**Exercise objective**
You are asked to reproduce the listing exactly and to omit its pictures.

**Data segment**
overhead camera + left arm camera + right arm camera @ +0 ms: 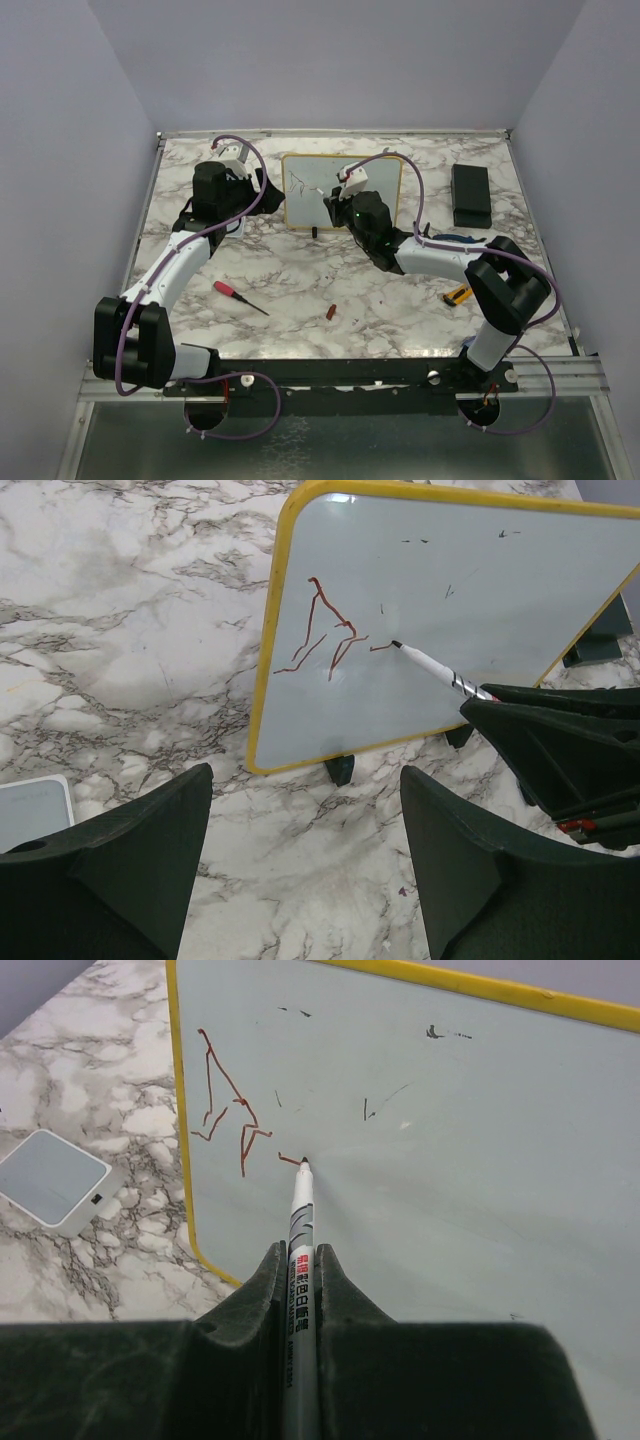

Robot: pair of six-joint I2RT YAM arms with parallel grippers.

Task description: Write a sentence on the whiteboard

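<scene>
The whiteboard (308, 210) stands tilted on small black feet at the back centre, with a yellow frame. It also shows in the left wrist view (470, 600) and the right wrist view (470, 1160). The sentence is only a few thin red strokes (325, 630) near the board's upper left (225, 1110); no readable words show. My right gripper (301, 1255) is shut on a white marker (301, 1210), whose tip touches the board just right of the strokes. The marker also shows in the left wrist view (430, 666). My left gripper (305, 815) is open and empty over the table, beside the board's left lower corner.
A small grey square pad (50, 1175) lies left of the board. A red-handled screwdriver (232, 292) and a red cap (331, 312) lie on the marble in front. A black box (471, 195) sits at the back right, and a yellow-black tool (458, 294) lies by the right arm.
</scene>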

**Answer for this exercise**
overhead camera + left arm camera + right arm camera @ +0 ms: 

Robot: pair of six-joint I2RT YAM arms with parallel grippers.

Task description: Write a sentence on the whiteboard

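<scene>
The whiteboard (308, 210) stands tilted on small black feet at the back centre, with a yellow frame. It also shows in the left wrist view (470, 600) and the right wrist view (470, 1160). The sentence is only a few thin red strokes (325, 630) near the board's upper left (225, 1110); no readable words show. My right gripper (301, 1255) is shut on a white marker (301, 1210), whose tip touches the board just right of the strokes. The marker also shows in the left wrist view (430, 666). My left gripper (305, 815) is open and empty over the table, beside the board's left lower corner.
A small grey square pad (50, 1175) lies left of the board. A red-handled screwdriver (232, 292) and a red cap (331, 312) lie on the marble in front. A black box (471, 195) sits at the back right, and a yellow-black tool (458, 294) lies by the right arm.
</scene>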

There's nothing more to this exercise.